What to work on: Check every line of the data below for the string "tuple", and copy the ones that hold it.

Material supplied:
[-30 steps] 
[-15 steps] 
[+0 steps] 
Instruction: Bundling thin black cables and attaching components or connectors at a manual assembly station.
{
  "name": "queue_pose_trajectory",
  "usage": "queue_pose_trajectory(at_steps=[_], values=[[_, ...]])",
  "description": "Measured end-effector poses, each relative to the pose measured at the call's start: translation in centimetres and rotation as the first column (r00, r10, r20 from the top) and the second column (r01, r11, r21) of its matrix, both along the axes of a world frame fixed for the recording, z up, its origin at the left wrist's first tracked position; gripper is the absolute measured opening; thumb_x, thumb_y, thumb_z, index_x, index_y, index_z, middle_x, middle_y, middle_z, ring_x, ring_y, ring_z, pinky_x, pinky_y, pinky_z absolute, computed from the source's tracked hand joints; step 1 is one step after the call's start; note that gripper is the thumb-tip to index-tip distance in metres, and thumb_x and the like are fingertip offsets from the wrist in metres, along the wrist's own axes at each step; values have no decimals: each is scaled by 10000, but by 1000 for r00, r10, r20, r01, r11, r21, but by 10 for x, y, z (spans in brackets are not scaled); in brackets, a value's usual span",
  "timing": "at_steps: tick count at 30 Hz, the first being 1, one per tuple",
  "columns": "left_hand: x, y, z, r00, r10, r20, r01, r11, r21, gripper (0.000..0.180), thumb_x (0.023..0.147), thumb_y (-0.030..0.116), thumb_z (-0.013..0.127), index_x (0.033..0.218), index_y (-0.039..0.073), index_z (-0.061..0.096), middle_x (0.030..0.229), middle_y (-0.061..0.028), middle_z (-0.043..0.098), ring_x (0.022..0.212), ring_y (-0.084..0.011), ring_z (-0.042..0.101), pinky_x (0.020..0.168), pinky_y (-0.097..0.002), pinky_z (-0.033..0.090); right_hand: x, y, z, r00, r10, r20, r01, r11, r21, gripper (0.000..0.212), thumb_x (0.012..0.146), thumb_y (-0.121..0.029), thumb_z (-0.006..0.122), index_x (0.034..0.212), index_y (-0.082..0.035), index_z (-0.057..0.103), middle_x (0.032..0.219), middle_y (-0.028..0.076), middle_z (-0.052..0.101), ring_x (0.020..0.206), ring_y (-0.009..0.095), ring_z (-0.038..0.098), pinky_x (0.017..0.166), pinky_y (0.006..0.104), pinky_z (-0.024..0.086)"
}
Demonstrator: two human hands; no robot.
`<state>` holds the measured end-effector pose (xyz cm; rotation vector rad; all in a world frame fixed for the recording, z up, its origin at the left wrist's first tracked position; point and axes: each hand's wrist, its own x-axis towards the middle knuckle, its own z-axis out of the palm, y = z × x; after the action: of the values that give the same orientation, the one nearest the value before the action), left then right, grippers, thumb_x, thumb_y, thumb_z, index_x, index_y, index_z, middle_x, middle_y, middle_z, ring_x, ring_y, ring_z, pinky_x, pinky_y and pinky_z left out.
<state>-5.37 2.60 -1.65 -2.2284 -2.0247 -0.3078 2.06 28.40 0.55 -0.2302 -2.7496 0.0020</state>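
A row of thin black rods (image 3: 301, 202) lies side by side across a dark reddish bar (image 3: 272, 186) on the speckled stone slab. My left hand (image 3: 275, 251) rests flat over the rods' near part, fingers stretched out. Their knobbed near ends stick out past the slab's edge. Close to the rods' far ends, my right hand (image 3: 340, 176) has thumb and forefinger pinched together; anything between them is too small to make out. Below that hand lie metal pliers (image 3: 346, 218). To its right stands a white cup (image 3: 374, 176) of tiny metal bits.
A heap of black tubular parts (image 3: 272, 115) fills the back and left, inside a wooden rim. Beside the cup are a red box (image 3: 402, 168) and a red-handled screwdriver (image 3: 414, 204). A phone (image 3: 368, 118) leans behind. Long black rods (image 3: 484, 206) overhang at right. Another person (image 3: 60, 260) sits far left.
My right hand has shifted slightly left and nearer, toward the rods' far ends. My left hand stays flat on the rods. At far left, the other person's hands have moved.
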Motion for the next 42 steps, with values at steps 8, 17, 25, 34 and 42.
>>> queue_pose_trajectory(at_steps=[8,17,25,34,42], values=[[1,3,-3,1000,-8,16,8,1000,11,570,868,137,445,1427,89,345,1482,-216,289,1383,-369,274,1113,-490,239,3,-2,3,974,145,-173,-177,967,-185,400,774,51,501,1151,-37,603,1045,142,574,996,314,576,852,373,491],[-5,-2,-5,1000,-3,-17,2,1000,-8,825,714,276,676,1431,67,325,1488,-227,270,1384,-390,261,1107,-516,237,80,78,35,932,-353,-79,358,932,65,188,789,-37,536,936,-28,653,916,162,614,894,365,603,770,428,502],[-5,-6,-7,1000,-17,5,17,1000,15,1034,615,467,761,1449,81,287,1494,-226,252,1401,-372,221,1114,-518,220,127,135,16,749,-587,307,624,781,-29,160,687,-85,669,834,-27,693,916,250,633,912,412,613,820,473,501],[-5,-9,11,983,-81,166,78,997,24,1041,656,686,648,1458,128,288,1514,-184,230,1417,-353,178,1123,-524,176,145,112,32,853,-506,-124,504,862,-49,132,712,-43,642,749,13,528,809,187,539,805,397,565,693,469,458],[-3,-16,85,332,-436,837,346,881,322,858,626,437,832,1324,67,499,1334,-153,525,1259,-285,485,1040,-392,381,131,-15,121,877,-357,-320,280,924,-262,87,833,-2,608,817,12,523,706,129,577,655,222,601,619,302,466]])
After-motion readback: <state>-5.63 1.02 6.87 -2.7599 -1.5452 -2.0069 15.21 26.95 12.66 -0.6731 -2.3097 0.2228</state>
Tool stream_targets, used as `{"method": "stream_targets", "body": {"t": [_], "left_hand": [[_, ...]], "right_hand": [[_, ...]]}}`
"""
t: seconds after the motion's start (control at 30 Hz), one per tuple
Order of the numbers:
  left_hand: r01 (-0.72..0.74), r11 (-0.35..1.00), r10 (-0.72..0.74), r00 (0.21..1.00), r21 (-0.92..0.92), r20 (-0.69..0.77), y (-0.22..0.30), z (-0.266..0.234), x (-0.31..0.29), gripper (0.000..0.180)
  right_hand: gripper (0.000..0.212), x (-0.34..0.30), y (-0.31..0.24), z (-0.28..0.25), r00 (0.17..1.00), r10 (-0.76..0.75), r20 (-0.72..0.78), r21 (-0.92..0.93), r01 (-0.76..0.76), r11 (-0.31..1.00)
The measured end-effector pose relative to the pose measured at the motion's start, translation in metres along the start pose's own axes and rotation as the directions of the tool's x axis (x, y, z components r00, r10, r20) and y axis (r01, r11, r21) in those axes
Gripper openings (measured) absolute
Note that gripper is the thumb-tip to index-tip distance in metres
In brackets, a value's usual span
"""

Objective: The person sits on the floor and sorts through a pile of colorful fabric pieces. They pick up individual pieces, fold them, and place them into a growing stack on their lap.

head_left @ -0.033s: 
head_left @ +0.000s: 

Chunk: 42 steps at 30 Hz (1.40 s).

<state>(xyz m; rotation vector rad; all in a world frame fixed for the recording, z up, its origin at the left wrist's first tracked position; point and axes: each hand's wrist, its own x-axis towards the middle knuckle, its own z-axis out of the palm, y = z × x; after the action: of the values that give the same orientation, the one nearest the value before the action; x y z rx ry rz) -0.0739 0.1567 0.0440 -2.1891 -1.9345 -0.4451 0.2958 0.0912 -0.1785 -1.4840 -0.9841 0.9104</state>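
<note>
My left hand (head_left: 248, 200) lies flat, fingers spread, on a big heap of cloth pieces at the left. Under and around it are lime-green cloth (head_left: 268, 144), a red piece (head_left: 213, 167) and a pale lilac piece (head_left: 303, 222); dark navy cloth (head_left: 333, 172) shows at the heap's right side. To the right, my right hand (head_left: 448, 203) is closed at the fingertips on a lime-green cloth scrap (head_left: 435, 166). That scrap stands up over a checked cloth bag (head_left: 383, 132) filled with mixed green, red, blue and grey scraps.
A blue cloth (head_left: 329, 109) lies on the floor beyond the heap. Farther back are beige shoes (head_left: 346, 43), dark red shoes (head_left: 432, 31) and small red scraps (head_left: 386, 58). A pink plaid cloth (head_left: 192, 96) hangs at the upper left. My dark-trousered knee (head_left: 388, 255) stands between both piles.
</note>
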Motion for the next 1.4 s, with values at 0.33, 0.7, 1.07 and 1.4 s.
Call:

Response:
  "timing": "at_steps: tick count at 30 Hz, the first being 1, one per tuple",
t: seconds after the motion's start (control at 30 Hz), one per tuple

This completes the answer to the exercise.